In January 1984, Maigari was appointed Minister of Transport, serving in the role until October 1988. In the late 1980s, Maigari became a strong advocate for democratic reforms, good governance, and electoral transparency in Cameroon. In 1991, he left the CPDM and joined the newly formed National Union for Democracy and Progress (UNDP) where he eventually became its president in January 1992. He subsequently became an opposition leader to President Biya, with his party winning 68 seats in the 1992 parliamentary election, the first multi-party elections, with Maigari himself winning a seat. He also ran in the 1992 presidential election but then lost to Biya.
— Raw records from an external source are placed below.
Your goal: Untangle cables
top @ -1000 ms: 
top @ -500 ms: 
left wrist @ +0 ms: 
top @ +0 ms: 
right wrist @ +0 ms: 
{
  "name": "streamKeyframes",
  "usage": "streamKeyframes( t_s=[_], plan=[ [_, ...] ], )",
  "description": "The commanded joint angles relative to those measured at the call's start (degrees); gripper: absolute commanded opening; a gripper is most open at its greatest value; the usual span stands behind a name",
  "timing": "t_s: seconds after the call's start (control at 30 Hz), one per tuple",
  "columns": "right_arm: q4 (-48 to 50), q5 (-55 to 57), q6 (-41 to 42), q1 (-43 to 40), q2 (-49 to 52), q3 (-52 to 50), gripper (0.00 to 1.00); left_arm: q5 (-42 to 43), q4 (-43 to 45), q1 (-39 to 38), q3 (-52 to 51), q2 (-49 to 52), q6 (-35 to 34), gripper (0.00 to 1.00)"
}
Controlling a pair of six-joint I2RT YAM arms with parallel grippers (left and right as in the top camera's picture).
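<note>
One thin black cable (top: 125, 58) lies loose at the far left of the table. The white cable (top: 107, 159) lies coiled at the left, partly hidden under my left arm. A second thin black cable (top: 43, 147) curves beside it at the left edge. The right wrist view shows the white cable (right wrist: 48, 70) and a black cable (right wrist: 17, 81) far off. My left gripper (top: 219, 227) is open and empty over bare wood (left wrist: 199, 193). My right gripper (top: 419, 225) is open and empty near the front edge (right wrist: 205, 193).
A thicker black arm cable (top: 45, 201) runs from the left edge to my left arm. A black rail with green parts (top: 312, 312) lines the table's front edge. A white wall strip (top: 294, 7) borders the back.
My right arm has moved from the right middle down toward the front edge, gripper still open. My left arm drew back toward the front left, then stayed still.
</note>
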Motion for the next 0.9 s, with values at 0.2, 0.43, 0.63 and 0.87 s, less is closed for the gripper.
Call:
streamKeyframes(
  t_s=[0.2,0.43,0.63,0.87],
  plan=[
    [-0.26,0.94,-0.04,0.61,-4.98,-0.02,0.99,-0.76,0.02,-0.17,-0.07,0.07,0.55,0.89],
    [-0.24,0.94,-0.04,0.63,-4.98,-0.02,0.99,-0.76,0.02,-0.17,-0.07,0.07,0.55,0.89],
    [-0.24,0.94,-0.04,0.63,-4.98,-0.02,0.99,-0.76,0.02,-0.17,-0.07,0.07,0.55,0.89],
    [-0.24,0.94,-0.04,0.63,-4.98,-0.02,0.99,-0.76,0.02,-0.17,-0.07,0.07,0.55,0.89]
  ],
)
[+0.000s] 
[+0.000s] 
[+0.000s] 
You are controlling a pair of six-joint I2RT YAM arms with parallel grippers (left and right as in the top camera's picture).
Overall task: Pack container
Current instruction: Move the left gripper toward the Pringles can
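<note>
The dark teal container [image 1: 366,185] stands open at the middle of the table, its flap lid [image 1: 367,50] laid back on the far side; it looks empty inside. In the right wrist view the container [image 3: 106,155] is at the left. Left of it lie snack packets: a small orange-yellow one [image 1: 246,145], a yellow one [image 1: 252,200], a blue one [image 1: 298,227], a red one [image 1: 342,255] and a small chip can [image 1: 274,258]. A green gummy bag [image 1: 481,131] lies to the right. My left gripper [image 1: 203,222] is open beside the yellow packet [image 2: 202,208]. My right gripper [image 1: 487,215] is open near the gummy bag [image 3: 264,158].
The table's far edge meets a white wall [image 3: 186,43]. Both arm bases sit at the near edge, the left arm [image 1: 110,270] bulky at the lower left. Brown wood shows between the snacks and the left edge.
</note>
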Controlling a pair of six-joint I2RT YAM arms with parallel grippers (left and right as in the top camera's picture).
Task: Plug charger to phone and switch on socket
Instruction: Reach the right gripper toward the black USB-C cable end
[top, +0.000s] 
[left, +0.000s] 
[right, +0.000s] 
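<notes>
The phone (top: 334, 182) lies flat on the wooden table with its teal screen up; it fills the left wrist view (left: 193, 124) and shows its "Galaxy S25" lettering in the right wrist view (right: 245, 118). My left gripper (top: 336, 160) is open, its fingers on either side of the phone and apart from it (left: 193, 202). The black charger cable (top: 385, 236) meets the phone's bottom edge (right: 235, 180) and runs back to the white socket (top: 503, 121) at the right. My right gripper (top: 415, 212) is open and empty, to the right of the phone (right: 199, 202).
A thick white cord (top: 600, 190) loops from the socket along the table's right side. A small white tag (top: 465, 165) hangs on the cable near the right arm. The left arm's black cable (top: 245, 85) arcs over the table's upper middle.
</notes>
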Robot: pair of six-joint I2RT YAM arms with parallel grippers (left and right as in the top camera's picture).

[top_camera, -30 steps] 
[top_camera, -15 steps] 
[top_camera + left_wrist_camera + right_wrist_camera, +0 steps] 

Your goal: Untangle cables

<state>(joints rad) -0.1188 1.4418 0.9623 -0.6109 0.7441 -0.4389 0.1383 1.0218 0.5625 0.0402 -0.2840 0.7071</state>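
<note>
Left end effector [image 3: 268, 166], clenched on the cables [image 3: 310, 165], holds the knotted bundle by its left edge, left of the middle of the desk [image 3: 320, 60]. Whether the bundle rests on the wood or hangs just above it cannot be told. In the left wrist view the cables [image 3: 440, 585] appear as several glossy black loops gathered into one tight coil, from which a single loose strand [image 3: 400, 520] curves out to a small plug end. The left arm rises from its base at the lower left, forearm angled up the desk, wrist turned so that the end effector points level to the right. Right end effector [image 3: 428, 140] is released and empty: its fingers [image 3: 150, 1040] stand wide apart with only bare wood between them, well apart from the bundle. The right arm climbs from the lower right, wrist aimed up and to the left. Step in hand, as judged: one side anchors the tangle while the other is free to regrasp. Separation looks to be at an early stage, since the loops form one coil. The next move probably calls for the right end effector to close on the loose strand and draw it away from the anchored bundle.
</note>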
However, in the early 2000s, he became more aligned with President Biya again and was appointed the Minister of Tourism and Leisure in December 2011. He served in this role for nearly 14 years where in June 2025, he started to cut tied with President Biya again. He officially resigned from the role the following month and officially declared his bid for the 2025 presidential election.

==Biography==
Bello Bouba was born in Baschéo, in Benoué Department in the North Province of Cameroon. From 1972 to 1975, Bello Bouba was Secretary-General of the Ministry of the Armed Forces. He was appointed Deputy Secretary-General of the Presidency on June 30, 1975, serving in that position until January 1982 (with the rank of Minister from November 11, 1980). In the government named on January 7, 1982, he became Minister of State for the Economy and the Plan; later, when President Ahmadou Ahidjo resigned in November 1982, Bello Bouba was named Prime Minister under the new President, Paul Biya. Biya was said to have appointed Bello Bouba at the behest of Ahidjo; many thought that Ahidjo intended for Bello Bouba — a Muslim from the north, like himself, and unlike Biya — to be his ultimate successor and that Biya was intended to serve as essentially a caretaker president in the meantime. Ahidjo and Biya soon came into conflict with one another, however. Ahidjo went into exile, and on August 22, 1983, Biya publicly accused Ahidjo of plotting a coup; on the same occasion, he announced his dismissal of Bello Bouba as Prime Minister, replacing him with Luc Ayang.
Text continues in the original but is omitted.